## Task instructions
Only these lines of the data below are wanted: the one with "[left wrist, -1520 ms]", the one with "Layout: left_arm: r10", and any lines between them, each repeated exactly.

== == ==

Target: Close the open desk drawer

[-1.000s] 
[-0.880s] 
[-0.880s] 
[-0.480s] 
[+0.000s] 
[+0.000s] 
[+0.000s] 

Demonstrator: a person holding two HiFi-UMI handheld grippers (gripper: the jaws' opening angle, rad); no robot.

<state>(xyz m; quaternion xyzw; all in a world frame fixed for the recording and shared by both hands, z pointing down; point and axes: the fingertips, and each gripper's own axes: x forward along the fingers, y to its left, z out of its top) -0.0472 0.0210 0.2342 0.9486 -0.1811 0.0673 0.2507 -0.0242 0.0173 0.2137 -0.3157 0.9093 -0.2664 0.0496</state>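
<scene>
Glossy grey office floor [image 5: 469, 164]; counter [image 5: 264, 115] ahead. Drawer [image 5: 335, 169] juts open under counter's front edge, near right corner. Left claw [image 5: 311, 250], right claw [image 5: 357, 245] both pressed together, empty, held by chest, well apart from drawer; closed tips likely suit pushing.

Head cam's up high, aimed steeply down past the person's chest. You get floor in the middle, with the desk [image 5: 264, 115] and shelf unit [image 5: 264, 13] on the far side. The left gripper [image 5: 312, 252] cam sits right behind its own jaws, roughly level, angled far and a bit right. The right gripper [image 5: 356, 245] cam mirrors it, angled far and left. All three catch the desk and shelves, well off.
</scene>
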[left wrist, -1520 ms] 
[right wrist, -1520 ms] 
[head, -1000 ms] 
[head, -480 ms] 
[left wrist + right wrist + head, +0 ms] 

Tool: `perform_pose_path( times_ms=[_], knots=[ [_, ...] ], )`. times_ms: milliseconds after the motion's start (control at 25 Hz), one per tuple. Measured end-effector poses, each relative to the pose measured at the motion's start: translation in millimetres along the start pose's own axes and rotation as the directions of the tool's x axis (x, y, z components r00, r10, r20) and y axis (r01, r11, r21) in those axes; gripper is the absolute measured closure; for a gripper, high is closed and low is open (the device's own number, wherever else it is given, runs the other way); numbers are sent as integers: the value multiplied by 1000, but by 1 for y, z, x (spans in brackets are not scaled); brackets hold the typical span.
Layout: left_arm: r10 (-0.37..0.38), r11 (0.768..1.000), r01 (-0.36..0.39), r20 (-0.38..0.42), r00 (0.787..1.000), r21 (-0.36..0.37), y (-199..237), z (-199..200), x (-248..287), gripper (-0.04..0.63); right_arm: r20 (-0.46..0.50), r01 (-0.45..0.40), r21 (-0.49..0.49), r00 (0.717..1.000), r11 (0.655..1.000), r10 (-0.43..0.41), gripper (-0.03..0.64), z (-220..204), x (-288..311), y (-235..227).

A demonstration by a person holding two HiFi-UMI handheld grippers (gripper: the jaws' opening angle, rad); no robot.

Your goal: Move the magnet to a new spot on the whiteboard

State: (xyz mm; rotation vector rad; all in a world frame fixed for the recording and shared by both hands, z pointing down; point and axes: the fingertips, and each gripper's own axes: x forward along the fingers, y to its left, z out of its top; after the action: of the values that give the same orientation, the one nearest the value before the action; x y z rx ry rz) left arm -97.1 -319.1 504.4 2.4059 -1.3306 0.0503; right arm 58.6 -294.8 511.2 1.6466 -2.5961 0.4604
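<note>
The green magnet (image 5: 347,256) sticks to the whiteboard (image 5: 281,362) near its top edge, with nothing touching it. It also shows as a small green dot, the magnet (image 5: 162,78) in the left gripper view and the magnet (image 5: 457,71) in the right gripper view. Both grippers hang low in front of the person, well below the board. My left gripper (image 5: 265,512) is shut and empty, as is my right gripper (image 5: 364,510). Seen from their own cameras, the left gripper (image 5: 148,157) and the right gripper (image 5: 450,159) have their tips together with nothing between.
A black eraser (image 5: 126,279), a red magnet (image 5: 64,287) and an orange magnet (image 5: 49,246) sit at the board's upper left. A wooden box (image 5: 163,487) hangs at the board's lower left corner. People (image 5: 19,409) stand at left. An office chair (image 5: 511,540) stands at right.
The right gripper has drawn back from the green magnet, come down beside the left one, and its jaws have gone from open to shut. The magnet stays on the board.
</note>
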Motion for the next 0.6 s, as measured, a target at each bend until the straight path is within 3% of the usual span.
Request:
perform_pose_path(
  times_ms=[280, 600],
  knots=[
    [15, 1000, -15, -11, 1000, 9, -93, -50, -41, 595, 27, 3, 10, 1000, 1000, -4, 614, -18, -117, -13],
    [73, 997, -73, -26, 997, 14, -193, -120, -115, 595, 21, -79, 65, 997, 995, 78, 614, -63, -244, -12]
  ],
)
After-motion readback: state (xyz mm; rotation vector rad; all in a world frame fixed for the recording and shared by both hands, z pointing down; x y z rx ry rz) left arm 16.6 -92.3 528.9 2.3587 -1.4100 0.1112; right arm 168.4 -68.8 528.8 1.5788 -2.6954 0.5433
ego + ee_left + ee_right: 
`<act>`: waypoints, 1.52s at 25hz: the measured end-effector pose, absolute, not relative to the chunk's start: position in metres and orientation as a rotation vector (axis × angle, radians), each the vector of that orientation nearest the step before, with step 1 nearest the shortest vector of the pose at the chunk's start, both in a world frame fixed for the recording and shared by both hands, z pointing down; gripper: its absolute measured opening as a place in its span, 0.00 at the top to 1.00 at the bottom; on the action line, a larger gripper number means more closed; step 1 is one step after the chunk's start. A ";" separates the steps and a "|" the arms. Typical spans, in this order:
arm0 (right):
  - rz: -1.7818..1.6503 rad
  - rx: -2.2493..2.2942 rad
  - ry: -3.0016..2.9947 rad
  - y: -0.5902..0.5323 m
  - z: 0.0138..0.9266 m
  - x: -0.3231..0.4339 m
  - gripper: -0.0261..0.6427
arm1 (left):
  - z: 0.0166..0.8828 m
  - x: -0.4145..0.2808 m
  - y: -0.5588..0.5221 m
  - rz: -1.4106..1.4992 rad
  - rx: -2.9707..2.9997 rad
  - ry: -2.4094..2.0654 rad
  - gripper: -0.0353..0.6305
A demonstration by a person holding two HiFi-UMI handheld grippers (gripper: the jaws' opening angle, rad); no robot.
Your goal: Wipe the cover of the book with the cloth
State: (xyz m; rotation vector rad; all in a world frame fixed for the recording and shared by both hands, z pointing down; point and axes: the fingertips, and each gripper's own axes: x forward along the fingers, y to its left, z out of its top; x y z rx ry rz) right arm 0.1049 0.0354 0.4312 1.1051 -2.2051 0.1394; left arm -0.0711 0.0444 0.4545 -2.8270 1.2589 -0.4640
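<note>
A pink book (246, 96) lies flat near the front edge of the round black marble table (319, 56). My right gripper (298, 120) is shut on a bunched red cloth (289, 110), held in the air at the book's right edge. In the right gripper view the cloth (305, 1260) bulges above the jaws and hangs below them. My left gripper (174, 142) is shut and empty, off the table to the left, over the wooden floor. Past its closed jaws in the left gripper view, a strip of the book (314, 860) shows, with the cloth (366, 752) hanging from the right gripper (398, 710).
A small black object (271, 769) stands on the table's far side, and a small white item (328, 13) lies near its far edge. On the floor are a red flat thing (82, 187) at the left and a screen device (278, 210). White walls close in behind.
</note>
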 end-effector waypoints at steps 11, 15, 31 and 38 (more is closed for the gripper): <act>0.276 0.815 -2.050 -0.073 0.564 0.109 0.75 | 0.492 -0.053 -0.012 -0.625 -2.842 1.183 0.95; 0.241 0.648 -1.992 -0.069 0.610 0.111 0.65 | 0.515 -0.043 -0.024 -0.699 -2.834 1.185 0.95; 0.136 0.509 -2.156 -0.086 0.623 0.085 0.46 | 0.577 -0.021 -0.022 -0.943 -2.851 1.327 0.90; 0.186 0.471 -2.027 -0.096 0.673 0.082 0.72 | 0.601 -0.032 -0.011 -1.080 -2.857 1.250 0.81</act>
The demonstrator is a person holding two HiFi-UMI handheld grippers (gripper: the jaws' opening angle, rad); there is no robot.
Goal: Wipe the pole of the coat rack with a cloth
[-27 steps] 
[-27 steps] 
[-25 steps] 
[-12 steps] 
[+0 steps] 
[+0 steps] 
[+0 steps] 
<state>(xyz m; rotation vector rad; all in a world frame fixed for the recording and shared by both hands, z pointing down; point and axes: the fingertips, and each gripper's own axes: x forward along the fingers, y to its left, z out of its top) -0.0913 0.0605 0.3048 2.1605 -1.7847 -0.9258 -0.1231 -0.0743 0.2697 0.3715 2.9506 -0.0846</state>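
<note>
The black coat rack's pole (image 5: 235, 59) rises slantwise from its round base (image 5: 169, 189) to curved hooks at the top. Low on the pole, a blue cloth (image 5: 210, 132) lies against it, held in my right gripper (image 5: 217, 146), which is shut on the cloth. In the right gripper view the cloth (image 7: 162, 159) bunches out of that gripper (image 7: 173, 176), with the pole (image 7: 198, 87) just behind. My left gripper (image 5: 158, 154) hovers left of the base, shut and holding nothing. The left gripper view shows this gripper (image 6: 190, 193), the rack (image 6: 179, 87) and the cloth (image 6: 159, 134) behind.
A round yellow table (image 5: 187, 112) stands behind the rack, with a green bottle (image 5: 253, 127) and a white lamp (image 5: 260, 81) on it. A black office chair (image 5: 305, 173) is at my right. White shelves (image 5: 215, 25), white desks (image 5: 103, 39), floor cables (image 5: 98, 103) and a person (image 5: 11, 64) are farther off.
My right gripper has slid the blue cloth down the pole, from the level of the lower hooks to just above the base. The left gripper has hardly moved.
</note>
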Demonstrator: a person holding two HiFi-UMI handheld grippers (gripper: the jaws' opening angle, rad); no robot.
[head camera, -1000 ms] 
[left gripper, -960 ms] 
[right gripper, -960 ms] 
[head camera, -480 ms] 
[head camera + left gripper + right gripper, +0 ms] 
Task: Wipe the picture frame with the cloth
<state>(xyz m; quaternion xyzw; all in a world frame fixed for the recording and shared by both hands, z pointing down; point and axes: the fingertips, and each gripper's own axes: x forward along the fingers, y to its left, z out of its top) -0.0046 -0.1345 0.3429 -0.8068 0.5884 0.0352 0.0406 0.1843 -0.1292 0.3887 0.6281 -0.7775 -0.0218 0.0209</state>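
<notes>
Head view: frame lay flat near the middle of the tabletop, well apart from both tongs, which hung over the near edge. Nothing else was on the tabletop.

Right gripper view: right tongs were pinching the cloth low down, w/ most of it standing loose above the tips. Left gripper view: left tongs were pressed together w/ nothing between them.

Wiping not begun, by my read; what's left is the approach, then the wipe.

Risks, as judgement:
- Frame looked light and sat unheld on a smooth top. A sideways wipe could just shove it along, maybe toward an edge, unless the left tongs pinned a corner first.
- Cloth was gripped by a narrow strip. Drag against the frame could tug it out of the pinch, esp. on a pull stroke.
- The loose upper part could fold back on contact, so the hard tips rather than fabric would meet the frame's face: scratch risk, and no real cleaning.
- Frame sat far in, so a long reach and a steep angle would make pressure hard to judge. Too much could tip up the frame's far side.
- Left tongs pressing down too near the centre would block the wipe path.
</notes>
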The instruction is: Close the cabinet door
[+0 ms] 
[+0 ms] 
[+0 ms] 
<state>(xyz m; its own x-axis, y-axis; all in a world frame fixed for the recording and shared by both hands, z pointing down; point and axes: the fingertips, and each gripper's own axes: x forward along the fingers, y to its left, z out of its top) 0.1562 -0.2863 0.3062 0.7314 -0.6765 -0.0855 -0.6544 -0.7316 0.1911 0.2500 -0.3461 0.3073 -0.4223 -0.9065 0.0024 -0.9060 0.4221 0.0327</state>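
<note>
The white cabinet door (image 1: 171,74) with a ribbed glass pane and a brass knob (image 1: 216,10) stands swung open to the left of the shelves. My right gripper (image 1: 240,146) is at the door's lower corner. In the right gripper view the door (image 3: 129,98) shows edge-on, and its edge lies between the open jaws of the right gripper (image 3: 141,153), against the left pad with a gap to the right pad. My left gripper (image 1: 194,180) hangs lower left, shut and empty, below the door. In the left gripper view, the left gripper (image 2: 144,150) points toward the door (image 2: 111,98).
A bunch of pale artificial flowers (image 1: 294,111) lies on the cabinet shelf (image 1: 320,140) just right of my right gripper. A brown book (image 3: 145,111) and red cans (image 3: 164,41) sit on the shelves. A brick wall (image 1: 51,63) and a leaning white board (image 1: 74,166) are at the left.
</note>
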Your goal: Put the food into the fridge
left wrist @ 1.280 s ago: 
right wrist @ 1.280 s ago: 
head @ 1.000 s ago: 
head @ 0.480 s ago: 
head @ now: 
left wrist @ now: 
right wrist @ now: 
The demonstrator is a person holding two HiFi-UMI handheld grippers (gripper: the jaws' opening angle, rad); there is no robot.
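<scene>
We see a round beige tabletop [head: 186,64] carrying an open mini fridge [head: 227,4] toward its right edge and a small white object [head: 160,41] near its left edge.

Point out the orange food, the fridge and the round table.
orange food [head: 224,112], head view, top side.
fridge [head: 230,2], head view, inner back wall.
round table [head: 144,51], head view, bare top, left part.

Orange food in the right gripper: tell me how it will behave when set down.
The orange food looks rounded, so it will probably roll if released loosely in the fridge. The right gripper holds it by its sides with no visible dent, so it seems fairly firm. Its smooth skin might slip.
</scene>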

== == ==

## Answer to this task
[left wrist, -1520 ms] 
[right wrist, -1520 ms] 
[head, -1000 ms] 
[head, -480 ms] 
[left wrist + right wrist + head, +0 ms] 

Tool: `perform_pose_path( times_ms=[_], knots=[ [_, ...] ], )`. times_ms: milliseconds after the motion's start (control at 25 Hz), one per tuple. Measured end-effector poses, each relative to the pose measured at the motion's start: translation in millimetres along the start pose's own axes and rotation as the directions of the tool's x axis (x, y, z components r00, r10, r20) and y axis (r01, r11, r21) in those axes; gripper is the absolute measured closure; for a gripper, high is closed and low is open (the device's own number, wherever else it is given, runs the other way); numbers are sent as integers: the value multiplied by 1000, but by 1 for y, z, x (spans in brackets are not scaled); brackets hold the typical span.
Layout: left_arm: r10 (-0.37..0.38), r11 (0.768..1.000), r01 (-0.36..0.39), r20 (-0.38..0.42), r00 (0.787..1.000), r21 (-0.36..0.37), y (-199..237), z (-199..200), x (-248..287), gripper (-0.04..0.63); right_arm: r20 (-0.46..0.50), r01 (-0.45..0.40), r21 (-0.49..0.49), r00 (0.717..1.000), r11 (0.655..1.000), r10 (-0.43..0.41), gripper (-0.03..0.64), z (-220..204), x (-288..311), y (-235..227).

The answer given above is complete as it stands.